Os maiores colégios eleitorais do País destacam esses números: São Paulo tem 34.667.793 eleitores, dos quais 18.395.545 são mulheres; Minas Gerais possui 16.290.870 eleitores, sendo 8.505.582 mulheres; e o Rio de Janeiro conta com 12.827.296 eleitores, dos quais 6.916.729 são mulheres. No exterior, as mulheres também representam 59% do eleitorado.
A demagogia dos candidatos
Diante dos dados, os candidatos apoiados pelas maiores máquinas partidárias na disputa pela Presidência da República voltaram seus discursos para as mulheres. São discursos demagógicos, que não representam nenhum indício de melhora real em suas condições de vida.

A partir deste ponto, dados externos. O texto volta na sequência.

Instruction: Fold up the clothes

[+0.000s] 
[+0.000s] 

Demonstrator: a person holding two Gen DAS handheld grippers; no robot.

Os pré-candidatos à Presidência concentram suas propostas para as mulheres em três eixos. Na segurança, todos defendem o endurecimento das penas contra agressores, com medidas como prisão imediata, castração química, defendida por Flávio Bolsonaro, e uso de tornozeleiras eletrônicas, proposto por Lula e Caiado. No apoio social, há consenso em manter ou ampliar benefícios como o Bolsa Família para mães solo, além de incentivos ao chamado empreendedorismo feminino. Já na representação política, Lula e Zema defendem maior participação feminina, enquanto Caiado se posiciona contra cotas obrigatórias.
O TSE destaca que, apesar de serem maioria do eleitorado, as mulheres continuam sub-representadas na política. Nas eleições de 2018, foram eleitas apenas seis senadoras, 77 deputadas federais e uma governadora. Essa baixa representatividade demonstra o caráter antidemocrático do processo eleitoral e mostra que a regra da cota de gênero de 30% em nada contribuiu para a eleição de mulheres, servindo apenas como mais uma demagogia. Além disso, candidaturas femininas foram utilizadas como degrau para a eleição de políticos homens.

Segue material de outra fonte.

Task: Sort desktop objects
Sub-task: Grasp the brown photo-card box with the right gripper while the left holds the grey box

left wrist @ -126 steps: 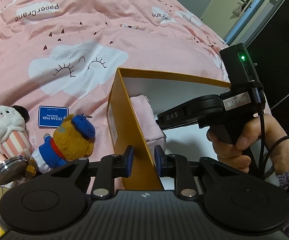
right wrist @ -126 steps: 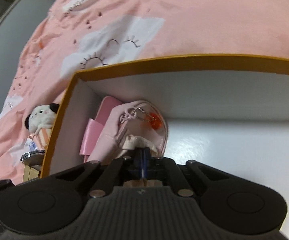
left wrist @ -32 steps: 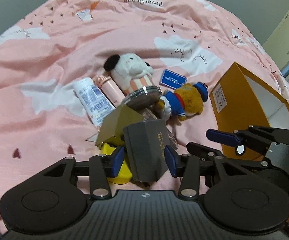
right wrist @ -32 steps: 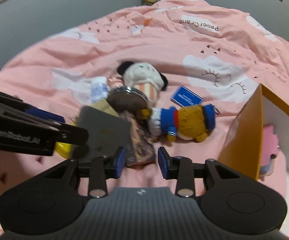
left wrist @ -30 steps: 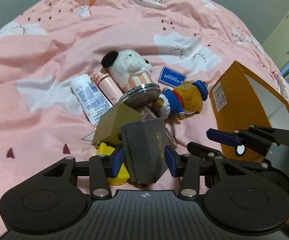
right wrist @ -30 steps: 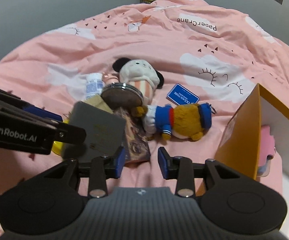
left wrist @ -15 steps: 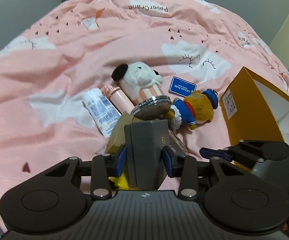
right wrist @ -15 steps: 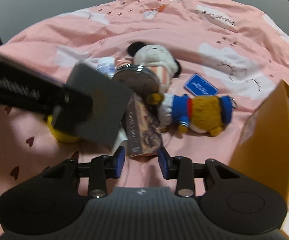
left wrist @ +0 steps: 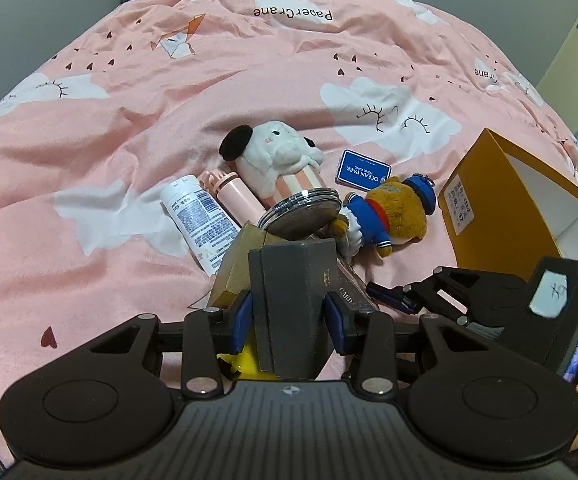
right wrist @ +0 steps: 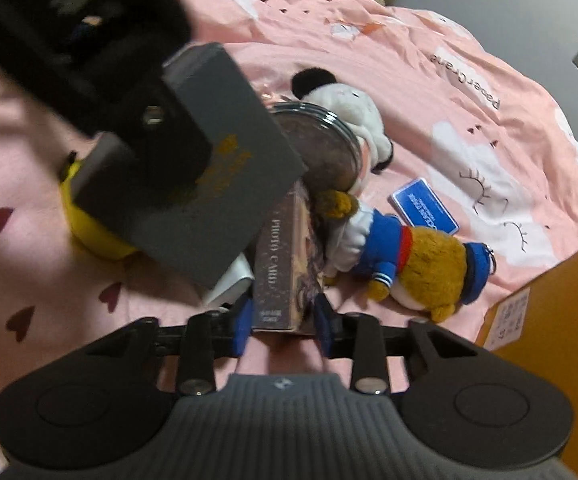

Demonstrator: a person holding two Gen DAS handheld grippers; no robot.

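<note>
**Sorting the pile on the pink quilt**

Gripping a dark grey box (left wrist: pixel 293 300) with gold lettering we cannot read, our left gripper (left wrist: pixel 288 318) has its blue pads pressed on both sides and holds the box above the heap. Our right gripper (right wrist: pixel 281 325) stands spread, its pads either side of the near end of a brown box (right wrist: pixel 285 264) printed "PHOTO CARD"; whether they touch it we cannot tell. Behind lie a round tin (left wrist: pixel 299 208), a white plush (left wrist: pixel 277 156), a pink bottle (left wrist: pixel 231 194), a white tube (left wrist: pixel 199 216) with small print, a bear (left wrist: pixel 393 212) in blue, and a blue card (left wrist: pixel 363 170) reading "OCEAN PARK". The quilt (left wrist: pixel 129 120) says "PaperCrane". An orange box (left wrist: pixel 485 196) with a white label stands open to the right.
</note>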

As reais necessidades das mulheres
A verdade é que não existe, na maioria dos partidos, uma política que apresente um programa de defesa dos interesses das mulheres e candidaturas femininas comprometidas com medidas que realmente fariam diferença, como a legalização do aborto, a igualdade salarial e a libertação das mulheres do trabalho doméstico e dos cuidados com os filhos.
Também é preciso criar empregos de verdade. O incentivo ao empreendedorismo não garante segurança às mães que criam seus filhos sozinhas. São necessárias creches em tempo integral e recursos do Estado para a criação dos filhos.
Esses itens, entre outros, integram o programa do PCO, que vai às eleições com uma quantidade expressiva de candidatas para convocar a mobilização e mudar, por meio da luta, essa situação.